The use of open-source LLMs for verification rather than ChatGPT itself is a deliberate design choice. Using the same model to verify its own outputs risks circular confirmation of systematic biases. Introducing a different model family as the verifier adds a degree of independence, though it does not fully escape the problem since open-source models share training data lineage with proprietary ones to varying degrees.
Limitations and Open Questions
Several methodological tensions are worth examining carefully. The majority voting approach assumes that consistency across ChatGPT model variants is a reasonable proxy for factual accuracy. This is a reasonable heuristic, but ChatGPT model variants within the same family share substantial architectural and training data overlap. A false association that appears in the pretraining corpus consistently will be reproduced consistently across variants, meaning majority voting may reinforce systematic errors rather than catch them. The protocol would benefit from explicit discussion of this failure mode.
The RAG verification layer introduces its own assumptions. The quality of verification depends heavily on the retrieval corpus, the retrieval mechanism, and the open-source LLM's ability to correctly interpret retrieved passages. If the retrieval corpus has coverage gaps for a particular disease area, the verifier will default to uncertainty or, worse, confabulate based on partially relevant passages. The protocol describes the use case at a high level but does not appear to provide detailed benchmarking of the verifier's precision and recall against a curated ground truth.
There is also a question of generalisability. The protocol is presented as disease-agnostic, but the complexity of biomedical association generation varies enormously across disease areas. Rare diseases with sparse literature will stress the RAG verification step in ways that well-studied conditions like type 2 diabetes will not. A single use case demonstration, while illustrative, leaves open how the workflow degrades under these conditions.
From a reproducibility standpoint, the reliance on ChatGPT via API introduces a temporal validity problem. ChatGPT models are updated without versioned guarantees, meaning the same prompts may produce different outputs over time. This is a known issue in LLM-based research protocols and the authors should address it explicitly, ideally by specifying exact model versions and snapshot dates.
Implications for the Field
Despite these limitations, the paper addresses a genuine gap. Most work on LLM hallucination in biomedicine focuses on evaluation after the fact, asking whether a model's output is correct. This protocol is oriented toward building verification into the generation workflow itself, which is a more operationally useful framing for researchers who want to actually use ChatGPT as a knowledge extraction tool rather than simply characterise its failure modes.

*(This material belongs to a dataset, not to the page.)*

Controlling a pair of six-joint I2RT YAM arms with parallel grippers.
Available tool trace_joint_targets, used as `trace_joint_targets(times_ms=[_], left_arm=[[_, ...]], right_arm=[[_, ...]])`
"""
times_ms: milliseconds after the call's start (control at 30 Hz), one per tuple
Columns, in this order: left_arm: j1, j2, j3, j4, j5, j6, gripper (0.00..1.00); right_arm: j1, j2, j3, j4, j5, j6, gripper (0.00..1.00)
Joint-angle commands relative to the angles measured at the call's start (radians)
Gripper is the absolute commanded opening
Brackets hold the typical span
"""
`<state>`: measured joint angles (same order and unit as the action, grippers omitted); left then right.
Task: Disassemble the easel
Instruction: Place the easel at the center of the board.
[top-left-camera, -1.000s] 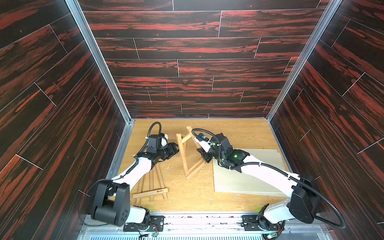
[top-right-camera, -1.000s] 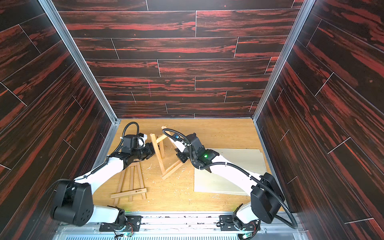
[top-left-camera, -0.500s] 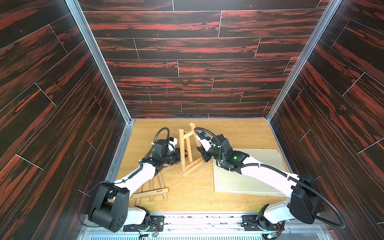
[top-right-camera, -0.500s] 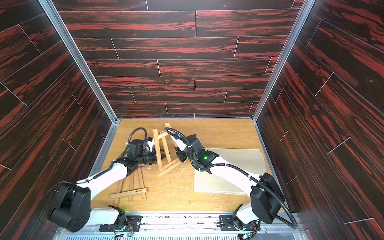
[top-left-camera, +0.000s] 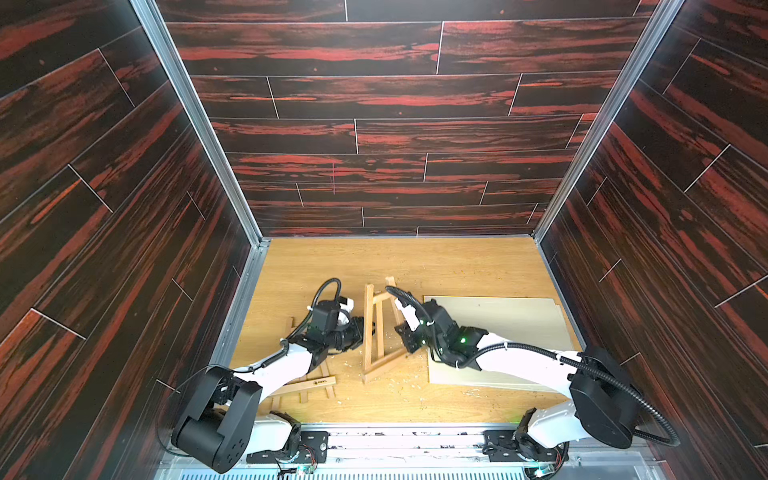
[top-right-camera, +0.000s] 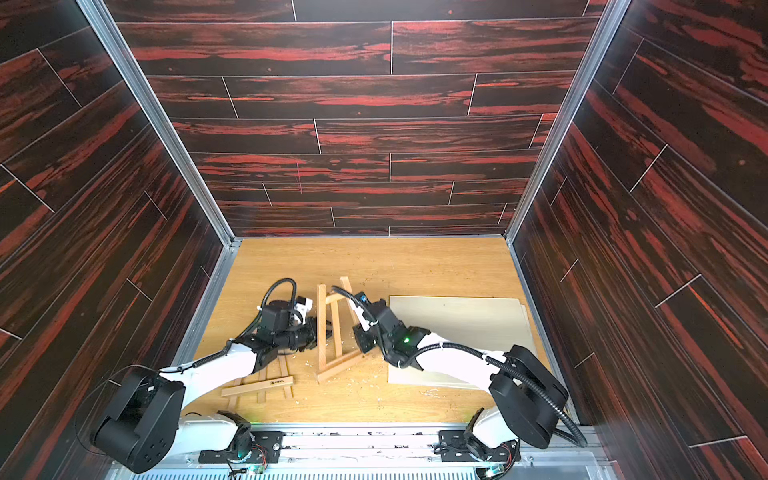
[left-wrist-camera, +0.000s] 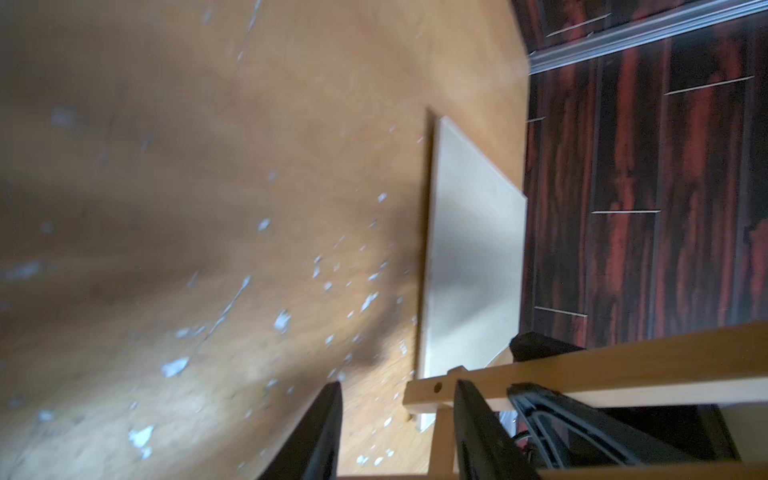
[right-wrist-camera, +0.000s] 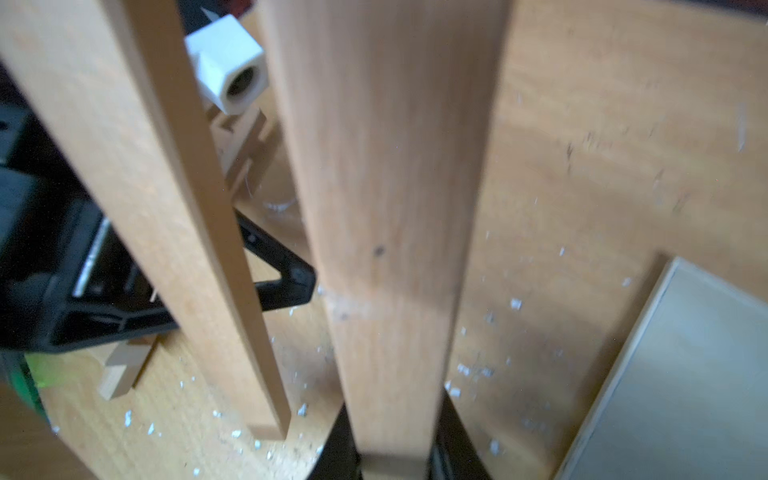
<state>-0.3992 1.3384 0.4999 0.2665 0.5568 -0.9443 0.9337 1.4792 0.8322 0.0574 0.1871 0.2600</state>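
Note:
The easel's A-shaped wooden frame (top-left-camera: 372, 332) (top-right-camera: 328, 332) stands tilted on the wooden floor in both top views. My right gripper (top-left-camera: 403, 334) (right-wrist-camera: 395, 453) is shut on the frame's right leg (right-wrist-camera: 386, 208). My left gripper (top-left-camera: 360, 332) (left-wrist-camera: 399, 432) is open at the frame's left leg (top-left-camera: 368, 316). A thin slat (left-wrist-camera: 442, 440) runs between its fingers, close to one finger (left-wrist-camera: 478, 432), with a gap to the other. A separate easel piece (top-left-camera: 309, 384), several joined slats, lies flat under my left arm.
A pale flat board (top-left-camera: 498, 332) (left-wrist-camera: 469, 249) lies on the floor under my right arm. Small white chips (top-left-camera: 399, 376) litter the floor around the frame. Dark wood-pattern walls (top-left-camera: 395, 124) close in the back and both sides.
The frame has swung from slanted to nearly straight in my right gripper. My left gripper has moved right, up to the frame's left leg, and its jaws have narrowed a little.

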Motion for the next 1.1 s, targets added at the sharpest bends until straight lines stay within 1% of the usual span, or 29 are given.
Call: trace_joint_targets(times_ms=[0, 167, 300, 400, 500, 567, 700, 800, 900, 1067], left_arm=[[-0.013, 0.004, -0.024, 0.036, 0.002, -0.003, 0.48], [-0.013, -0.002, -0.022, -0.060, -0.049, 0.039, 0.48], [-0.012, -0.040, -0.024, -0.153, -0.131, 0.055, 0.49], [-0.003, -0.121, -0.024, -0.245, -0.221, 0.063, 0.54], [0.010, -0.222, -0.007, -0.373, -0.331, 0.074, 0.61], [0.014, -0.285, 0.010, -0.451, -0.405, 0.088, 0.63], [0.026, -0.388, 0.035, -0.549, -0.507, 0.126, 0.67], [0.040, -0.439, 0.058, -0.609, -0.545, 0.157, 0.72], [0.058, -0.462, 0.070, -0.640, -0.550, 0.178, 0.76], [0.074, -0.472, 0.077, -0.650, -0.547, 0.192, 0.78]], right_arm=[[0.004, 0.001, -0.006, 0.071, 0.065, 0.101, 0.23], [0.005, 0.041, -0.013, 0.069, 0.090, 0.138, 0.23], [0.005, 0.075, -0.007, 0.065, 0.099, 0.158, 0.23], [0.005, 0.102, 0.011, 0.049, 0.098, 0.167, 0.23], [0.005, 0.134, 0.047, 0.013, 0.093, 0.169, 0.23], [0.006, 0.159, 0.076, -0.017, 0.087, 0.174, 0.23], [0.005, 0.199, 0.119, -0.065, 0.061, 0.194, 0.23], [0.007, 0.225, 0.144, -0.107, 0.043, 0.211, 0.23], [0.010, 0.255, 0.170, -0.151, 0.023, 0.224, 0.23], [0.026, 0.312, 0.218, -0.227, -0.003, 0.240, 0.23]])
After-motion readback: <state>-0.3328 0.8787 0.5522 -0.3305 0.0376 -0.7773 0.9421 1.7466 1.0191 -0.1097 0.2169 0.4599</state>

The cross-model verification idea, using open-source LLMs to audit proprietary model outputs via RAG, is a practical architecture that others can adapt. It sidesteps the cost and access limitations of running everything through a single proprietary API while maintaining a degree of independence in the verification step. As open-source models continue to close the performance gap with proprietary ones, this architecture becomes more attractive.
For biomedical knowledge graph construction, drug repurposing pipelines, and hypothesis generation tools, having a structured protocol for assessing ChatGPT output quality is directly useful. The work is most valuable as a starting point for groups building these systems, rather than as a validated benchmark in its own right. The STAR Protocols format is appropriate for that purpose.